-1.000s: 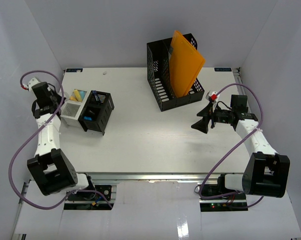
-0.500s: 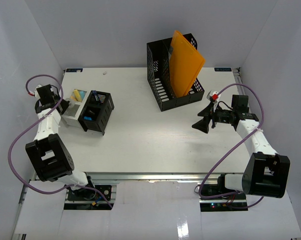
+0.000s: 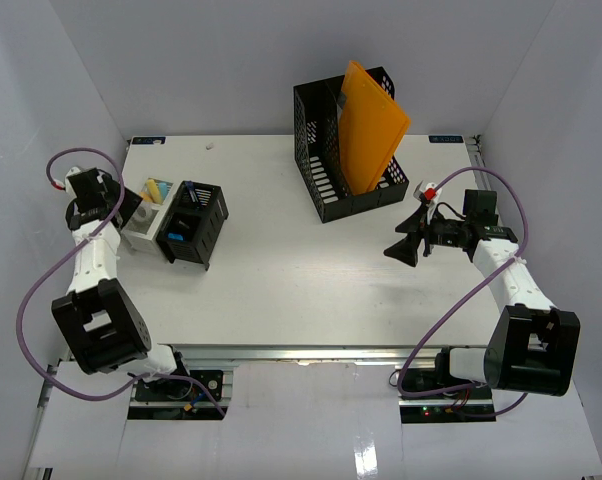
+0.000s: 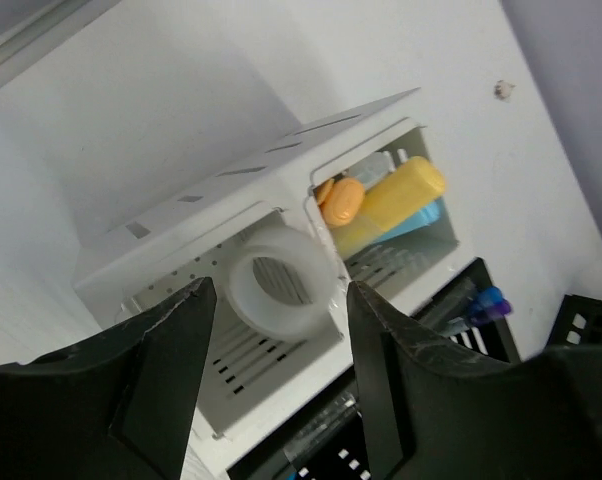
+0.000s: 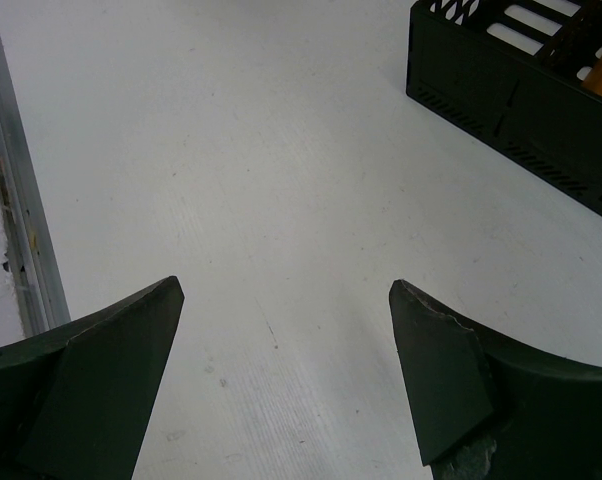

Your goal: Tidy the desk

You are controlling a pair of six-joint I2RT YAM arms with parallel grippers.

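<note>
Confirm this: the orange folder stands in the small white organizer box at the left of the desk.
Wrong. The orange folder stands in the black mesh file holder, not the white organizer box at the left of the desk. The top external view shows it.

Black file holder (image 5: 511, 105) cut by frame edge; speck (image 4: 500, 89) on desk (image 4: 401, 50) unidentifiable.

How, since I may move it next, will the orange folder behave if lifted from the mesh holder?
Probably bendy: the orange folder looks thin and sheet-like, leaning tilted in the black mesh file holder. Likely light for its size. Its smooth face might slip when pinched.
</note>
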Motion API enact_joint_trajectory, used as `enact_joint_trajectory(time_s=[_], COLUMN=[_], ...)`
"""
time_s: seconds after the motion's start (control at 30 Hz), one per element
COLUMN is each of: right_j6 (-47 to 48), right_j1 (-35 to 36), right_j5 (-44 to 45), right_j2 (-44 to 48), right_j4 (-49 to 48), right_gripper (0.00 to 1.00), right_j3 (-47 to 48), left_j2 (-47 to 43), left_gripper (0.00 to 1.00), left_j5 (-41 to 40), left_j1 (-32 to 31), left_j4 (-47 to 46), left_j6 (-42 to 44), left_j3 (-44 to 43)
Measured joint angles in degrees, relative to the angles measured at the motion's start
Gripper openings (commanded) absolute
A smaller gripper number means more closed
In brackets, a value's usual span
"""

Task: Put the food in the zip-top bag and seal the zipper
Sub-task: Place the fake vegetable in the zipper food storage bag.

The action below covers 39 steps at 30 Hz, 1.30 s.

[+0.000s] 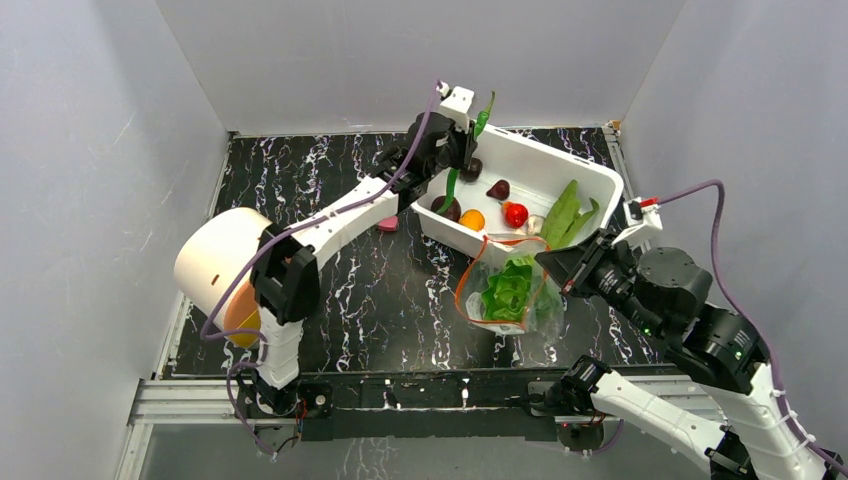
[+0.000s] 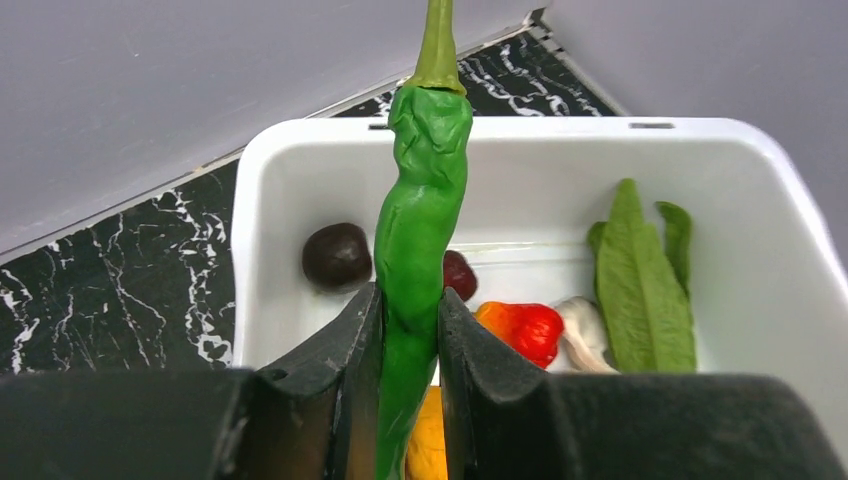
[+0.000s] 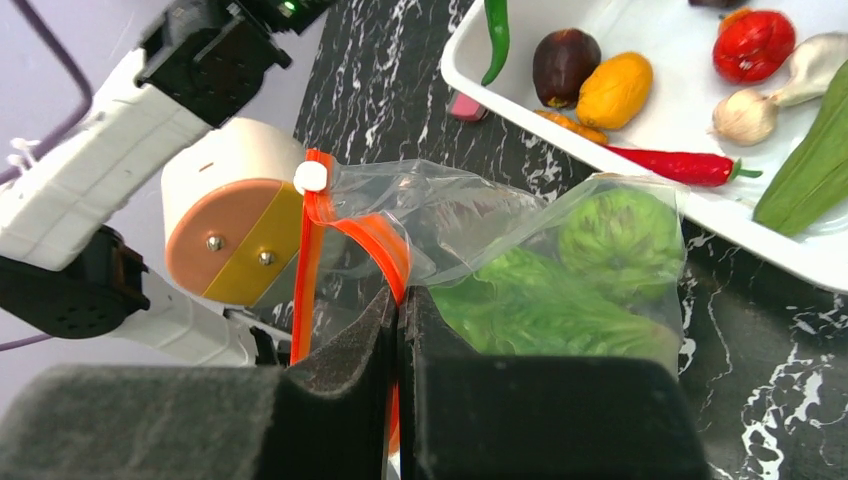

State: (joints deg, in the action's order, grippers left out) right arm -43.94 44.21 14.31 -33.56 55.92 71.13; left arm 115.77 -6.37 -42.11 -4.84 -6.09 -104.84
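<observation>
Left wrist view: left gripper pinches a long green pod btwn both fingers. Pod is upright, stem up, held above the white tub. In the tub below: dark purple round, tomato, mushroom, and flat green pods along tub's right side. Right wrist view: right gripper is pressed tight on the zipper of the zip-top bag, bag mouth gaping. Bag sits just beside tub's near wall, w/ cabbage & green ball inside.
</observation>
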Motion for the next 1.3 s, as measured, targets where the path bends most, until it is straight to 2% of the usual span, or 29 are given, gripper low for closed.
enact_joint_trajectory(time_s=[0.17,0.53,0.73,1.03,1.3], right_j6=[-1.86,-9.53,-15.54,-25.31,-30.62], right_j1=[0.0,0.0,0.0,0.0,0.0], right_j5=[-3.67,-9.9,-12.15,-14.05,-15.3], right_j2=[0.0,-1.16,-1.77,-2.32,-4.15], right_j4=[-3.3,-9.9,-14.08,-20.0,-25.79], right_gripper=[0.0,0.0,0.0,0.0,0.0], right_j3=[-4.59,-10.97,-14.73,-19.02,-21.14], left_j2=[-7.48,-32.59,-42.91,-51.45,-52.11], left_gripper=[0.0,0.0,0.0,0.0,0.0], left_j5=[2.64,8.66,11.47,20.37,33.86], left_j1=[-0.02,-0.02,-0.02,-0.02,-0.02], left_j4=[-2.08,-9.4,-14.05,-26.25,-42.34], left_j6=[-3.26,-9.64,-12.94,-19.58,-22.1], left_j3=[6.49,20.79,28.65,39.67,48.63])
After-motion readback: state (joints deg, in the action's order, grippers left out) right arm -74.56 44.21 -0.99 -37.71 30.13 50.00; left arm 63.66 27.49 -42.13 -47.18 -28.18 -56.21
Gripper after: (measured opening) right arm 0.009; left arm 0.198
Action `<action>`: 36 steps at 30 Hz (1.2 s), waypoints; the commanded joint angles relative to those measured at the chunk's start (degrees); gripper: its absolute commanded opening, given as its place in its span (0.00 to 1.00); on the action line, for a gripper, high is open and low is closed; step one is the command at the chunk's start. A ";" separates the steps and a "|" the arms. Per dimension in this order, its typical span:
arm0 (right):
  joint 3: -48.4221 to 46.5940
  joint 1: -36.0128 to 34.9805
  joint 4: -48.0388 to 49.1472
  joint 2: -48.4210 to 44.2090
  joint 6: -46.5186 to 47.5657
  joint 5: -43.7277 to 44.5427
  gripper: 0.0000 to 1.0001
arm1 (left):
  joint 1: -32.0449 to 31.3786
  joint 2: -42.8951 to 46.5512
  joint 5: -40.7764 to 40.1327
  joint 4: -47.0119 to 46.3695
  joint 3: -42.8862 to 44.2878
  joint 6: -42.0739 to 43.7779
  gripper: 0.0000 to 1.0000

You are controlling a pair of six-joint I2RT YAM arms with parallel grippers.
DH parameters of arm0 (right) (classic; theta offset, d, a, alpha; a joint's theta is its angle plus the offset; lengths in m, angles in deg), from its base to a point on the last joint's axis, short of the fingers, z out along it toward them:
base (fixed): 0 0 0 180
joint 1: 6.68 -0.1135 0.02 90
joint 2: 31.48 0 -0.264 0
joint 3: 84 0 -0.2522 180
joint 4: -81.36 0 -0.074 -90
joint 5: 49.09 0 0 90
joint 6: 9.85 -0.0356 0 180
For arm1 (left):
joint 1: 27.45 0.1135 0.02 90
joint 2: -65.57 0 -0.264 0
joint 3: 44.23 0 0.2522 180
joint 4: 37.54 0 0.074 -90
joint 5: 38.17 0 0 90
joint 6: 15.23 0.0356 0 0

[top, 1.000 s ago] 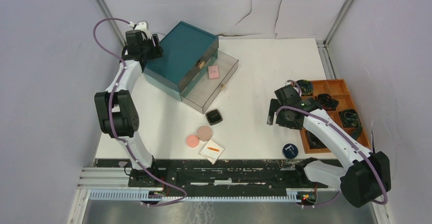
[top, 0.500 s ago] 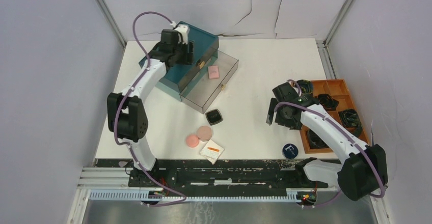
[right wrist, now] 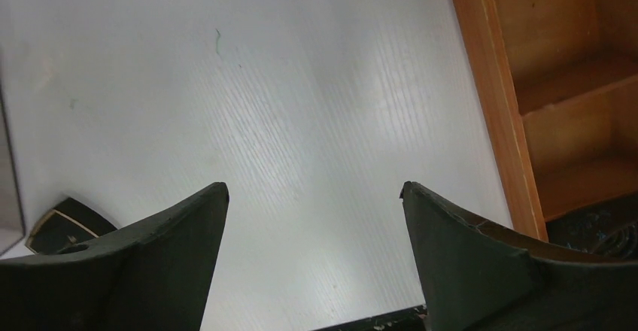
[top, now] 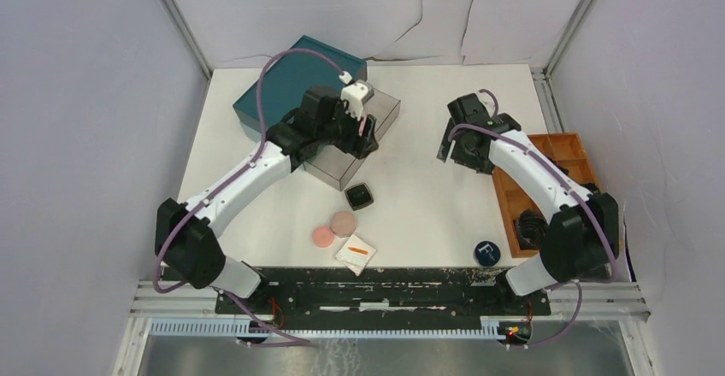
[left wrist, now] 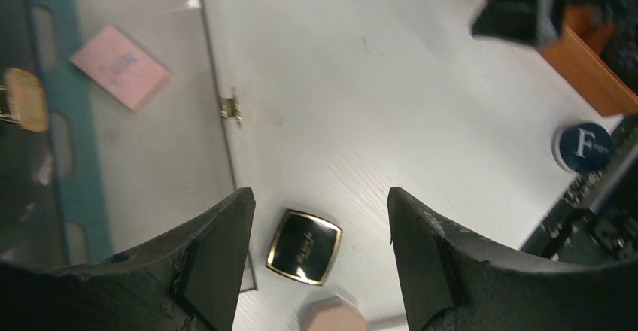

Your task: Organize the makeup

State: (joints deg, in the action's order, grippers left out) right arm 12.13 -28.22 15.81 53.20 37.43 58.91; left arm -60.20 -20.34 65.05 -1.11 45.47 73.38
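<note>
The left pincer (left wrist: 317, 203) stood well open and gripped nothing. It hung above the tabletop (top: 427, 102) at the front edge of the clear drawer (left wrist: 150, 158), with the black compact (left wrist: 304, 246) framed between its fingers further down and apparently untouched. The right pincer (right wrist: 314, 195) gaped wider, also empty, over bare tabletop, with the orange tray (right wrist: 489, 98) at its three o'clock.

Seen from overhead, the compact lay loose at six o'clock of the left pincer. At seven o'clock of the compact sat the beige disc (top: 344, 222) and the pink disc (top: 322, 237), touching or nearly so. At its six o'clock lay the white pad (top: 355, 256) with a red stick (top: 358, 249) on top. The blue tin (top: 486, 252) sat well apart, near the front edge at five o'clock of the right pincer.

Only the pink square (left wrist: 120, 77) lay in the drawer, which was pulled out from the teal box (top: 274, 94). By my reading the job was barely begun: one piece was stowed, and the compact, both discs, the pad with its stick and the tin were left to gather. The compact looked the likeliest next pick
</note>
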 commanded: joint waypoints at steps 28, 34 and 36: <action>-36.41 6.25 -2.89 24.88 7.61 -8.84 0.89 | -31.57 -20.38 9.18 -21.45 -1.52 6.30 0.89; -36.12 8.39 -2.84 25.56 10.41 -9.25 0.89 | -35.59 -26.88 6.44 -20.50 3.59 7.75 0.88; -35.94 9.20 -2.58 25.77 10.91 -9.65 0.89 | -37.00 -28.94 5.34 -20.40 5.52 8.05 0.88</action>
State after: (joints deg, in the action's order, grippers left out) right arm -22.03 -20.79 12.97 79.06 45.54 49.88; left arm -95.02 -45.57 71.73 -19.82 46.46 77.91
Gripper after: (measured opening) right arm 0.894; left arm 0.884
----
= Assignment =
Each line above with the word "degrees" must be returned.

= Answer to this task =
Measured joint angles in degrees, relative to the angles measured at the motion's start
Action `<action>`: 36 steps at 30 Hz (1.2 s), waypoints; the commanded joint angles relative to those measured at the chunk's start (degrees); gripper: its absolute commanded opening, given as its place in its span (0.00 to 1.00); on the action line, for a gripper, high is open and low is closed; step one is the command at the chunk's start. A ";" separates the steps and a "|" the arms. Per dimension in this order, its typical span:

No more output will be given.